- _Dataset records_
■ ■ ■

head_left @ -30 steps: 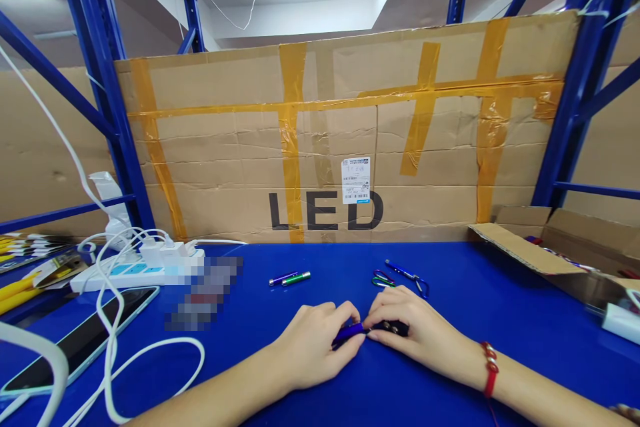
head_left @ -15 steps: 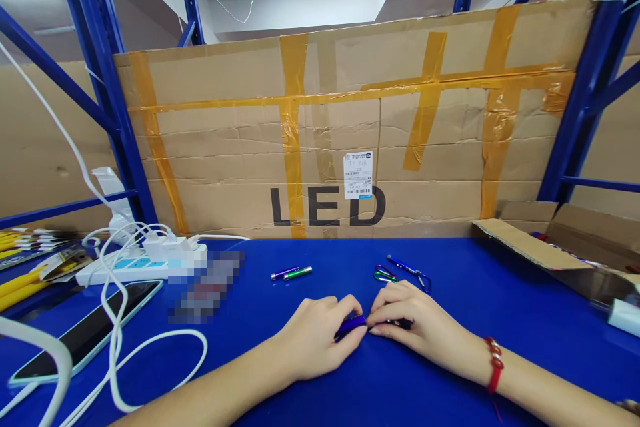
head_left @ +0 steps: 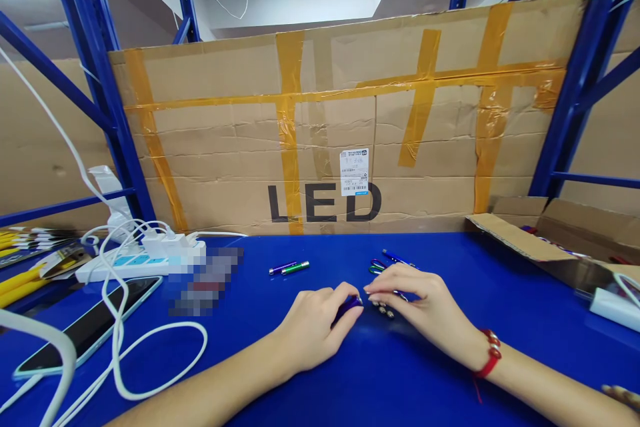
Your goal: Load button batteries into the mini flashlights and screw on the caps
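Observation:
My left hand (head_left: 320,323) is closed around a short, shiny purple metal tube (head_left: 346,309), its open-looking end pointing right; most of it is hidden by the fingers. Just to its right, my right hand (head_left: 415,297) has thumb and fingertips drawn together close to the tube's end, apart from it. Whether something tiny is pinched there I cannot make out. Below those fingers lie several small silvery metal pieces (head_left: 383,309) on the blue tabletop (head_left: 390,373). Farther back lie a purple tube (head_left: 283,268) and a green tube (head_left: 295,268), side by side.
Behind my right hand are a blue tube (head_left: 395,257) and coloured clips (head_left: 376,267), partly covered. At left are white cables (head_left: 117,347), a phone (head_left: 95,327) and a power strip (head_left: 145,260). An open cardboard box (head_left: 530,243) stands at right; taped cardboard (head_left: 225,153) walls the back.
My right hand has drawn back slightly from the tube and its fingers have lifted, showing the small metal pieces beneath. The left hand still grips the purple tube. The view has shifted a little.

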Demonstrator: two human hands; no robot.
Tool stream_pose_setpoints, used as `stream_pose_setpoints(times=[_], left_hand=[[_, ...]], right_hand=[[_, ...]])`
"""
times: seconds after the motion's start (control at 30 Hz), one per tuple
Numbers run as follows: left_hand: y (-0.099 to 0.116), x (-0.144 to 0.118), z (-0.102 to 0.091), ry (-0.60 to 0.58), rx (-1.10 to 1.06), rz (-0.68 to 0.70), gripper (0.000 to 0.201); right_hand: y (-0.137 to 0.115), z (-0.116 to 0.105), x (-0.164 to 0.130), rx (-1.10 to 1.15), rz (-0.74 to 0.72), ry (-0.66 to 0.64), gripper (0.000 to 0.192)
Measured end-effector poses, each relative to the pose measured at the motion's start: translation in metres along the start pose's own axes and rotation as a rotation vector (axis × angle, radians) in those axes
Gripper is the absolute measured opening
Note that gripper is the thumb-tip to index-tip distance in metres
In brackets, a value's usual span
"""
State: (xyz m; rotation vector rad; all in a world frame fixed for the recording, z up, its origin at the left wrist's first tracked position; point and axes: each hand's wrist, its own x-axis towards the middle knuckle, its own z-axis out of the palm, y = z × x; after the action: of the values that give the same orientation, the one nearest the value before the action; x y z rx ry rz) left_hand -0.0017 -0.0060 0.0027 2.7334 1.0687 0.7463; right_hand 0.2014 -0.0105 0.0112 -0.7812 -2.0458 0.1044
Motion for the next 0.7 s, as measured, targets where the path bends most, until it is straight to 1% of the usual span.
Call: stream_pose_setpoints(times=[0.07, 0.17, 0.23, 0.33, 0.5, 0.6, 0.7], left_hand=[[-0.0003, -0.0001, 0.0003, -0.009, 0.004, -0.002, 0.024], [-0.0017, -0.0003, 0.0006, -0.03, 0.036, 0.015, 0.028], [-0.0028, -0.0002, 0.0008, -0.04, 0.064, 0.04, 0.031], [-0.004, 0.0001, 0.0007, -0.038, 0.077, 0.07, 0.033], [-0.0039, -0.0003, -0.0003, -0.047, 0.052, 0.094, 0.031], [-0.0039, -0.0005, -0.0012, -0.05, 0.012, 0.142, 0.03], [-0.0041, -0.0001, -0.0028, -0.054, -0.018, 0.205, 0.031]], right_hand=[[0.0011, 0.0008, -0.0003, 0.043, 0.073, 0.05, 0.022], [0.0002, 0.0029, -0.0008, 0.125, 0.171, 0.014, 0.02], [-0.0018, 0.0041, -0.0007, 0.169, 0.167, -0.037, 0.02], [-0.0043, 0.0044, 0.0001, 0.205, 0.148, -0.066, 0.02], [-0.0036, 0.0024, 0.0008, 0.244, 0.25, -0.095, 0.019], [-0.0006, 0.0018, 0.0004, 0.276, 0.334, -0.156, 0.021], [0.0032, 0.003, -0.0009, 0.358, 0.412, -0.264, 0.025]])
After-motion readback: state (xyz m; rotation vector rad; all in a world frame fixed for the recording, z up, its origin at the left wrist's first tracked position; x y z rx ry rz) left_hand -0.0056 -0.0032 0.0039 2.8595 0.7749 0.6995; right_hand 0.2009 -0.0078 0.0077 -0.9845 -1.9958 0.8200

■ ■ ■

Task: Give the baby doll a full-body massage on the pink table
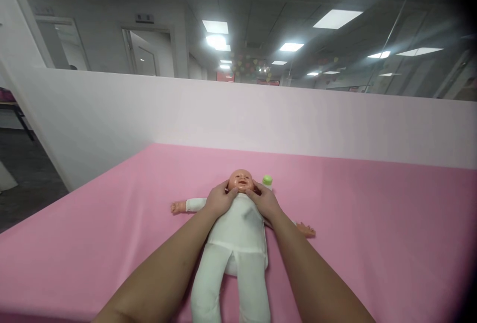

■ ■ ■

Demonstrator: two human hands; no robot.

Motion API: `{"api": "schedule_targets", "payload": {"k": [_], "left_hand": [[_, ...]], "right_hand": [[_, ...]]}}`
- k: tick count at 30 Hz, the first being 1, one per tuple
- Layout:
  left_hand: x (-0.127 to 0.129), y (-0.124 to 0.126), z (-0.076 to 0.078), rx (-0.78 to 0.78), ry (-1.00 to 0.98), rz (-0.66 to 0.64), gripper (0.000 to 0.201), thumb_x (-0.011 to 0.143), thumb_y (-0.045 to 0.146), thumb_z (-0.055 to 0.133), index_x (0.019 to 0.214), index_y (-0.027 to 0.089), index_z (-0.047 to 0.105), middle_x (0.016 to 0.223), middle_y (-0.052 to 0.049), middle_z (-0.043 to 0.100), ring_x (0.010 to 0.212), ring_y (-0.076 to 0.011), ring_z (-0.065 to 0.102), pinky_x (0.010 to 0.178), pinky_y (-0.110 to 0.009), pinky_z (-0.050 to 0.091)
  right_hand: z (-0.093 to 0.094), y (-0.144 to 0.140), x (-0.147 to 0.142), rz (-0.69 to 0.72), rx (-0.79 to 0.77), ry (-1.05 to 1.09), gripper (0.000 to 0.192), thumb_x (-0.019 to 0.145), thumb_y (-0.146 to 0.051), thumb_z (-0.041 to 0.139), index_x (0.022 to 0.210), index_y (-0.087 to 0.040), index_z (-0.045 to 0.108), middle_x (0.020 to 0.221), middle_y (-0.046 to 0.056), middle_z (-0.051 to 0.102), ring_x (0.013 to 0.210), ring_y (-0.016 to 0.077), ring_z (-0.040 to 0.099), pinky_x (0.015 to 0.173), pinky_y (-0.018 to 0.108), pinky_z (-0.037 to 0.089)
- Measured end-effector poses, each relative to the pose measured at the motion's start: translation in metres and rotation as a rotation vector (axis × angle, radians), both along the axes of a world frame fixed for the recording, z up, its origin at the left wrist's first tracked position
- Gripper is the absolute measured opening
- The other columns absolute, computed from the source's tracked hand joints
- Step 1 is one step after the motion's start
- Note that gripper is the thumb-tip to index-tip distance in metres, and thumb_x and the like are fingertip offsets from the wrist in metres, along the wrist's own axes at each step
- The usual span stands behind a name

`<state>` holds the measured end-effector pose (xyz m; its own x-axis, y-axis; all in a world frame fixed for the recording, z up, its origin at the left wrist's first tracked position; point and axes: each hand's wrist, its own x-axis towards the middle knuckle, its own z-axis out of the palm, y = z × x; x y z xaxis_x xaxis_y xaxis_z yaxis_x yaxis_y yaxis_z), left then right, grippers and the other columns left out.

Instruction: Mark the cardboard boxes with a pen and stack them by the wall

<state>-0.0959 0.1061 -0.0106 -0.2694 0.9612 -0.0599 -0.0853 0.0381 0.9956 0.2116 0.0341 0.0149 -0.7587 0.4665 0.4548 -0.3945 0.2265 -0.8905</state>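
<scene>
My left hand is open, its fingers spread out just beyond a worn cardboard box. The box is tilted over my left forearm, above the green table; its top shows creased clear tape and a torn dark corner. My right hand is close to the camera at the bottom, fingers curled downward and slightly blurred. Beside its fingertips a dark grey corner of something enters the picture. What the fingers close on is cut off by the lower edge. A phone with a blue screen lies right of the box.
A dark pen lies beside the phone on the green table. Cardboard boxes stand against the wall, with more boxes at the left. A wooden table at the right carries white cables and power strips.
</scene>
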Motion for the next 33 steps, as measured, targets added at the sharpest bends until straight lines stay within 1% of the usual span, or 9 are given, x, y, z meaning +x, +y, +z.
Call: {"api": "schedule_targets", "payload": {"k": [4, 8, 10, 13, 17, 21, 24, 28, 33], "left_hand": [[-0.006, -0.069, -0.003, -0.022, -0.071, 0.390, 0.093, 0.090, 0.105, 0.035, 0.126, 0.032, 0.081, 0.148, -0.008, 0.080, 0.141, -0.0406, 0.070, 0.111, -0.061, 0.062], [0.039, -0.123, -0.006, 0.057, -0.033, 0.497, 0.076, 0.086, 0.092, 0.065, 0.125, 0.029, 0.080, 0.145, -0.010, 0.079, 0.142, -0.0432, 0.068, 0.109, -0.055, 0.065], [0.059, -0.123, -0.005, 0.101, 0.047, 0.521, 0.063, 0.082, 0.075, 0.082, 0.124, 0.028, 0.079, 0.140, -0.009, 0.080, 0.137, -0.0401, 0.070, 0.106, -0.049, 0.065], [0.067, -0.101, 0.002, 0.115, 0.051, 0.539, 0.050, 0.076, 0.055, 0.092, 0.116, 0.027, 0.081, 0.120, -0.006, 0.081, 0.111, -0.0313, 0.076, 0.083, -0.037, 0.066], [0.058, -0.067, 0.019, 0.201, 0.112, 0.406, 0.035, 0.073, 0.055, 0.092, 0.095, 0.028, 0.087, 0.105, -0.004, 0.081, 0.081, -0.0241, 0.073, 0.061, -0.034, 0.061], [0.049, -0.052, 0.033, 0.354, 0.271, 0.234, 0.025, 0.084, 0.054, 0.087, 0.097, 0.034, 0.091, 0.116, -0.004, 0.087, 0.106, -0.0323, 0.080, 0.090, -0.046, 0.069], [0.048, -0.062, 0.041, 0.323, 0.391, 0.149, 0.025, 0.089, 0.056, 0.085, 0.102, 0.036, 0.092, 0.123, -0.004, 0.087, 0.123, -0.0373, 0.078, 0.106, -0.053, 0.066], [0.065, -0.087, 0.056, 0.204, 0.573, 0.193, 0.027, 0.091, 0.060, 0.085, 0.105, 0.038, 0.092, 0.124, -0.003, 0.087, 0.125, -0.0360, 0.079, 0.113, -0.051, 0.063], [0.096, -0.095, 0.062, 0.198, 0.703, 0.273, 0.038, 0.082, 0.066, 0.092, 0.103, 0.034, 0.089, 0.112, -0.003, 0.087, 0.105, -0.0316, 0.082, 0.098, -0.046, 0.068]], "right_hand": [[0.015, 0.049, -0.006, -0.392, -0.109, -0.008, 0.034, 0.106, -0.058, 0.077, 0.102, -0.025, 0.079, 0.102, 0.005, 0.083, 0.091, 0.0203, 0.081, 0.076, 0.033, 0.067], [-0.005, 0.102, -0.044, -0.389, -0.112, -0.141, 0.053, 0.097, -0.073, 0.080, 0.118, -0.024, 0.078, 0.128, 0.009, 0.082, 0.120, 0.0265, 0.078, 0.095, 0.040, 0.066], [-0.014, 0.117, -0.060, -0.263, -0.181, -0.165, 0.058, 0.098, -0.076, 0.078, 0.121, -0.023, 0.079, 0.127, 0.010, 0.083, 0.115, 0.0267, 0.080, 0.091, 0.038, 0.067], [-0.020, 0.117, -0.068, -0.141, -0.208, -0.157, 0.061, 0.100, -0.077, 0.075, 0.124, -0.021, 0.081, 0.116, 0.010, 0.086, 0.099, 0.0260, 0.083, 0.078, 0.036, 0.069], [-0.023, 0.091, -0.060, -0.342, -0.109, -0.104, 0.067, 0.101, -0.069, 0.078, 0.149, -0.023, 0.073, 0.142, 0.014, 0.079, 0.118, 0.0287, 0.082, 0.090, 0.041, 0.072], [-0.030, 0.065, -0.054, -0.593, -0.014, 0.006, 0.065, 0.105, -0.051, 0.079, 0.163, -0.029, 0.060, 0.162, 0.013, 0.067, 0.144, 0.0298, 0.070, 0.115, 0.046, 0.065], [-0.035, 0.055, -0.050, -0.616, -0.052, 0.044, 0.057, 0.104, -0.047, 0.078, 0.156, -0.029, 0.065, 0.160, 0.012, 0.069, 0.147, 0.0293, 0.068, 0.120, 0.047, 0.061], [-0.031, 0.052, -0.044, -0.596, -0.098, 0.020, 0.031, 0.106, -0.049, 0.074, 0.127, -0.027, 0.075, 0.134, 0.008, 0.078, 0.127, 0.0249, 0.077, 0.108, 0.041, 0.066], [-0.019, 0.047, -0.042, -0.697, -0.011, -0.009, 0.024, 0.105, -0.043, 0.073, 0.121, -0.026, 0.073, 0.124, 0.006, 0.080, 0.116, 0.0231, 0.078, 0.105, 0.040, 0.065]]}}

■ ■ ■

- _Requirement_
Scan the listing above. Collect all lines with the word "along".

- _Answer to this exercise_
Measured end-effector poses, each relative to the pose measured at the motion's start: translation in metres along the start pose's own axes and rotation as a rotation vector (axis × angle, radians) in those axes
- Measured end-effector poses, each relative to the pose measured at the motion's start: translation in metres and rotation as a rotation vector (axis × angle, radians), both along the axes of a world frame fixed for the recording, z up, its origin at the left wrist's first tracked position
- Note that gripper is the thumb-tip to index-tip distance in metres, and thumb_x and the like are fingertip offsets from the wrist in metres, along the wrist's own axes at each step

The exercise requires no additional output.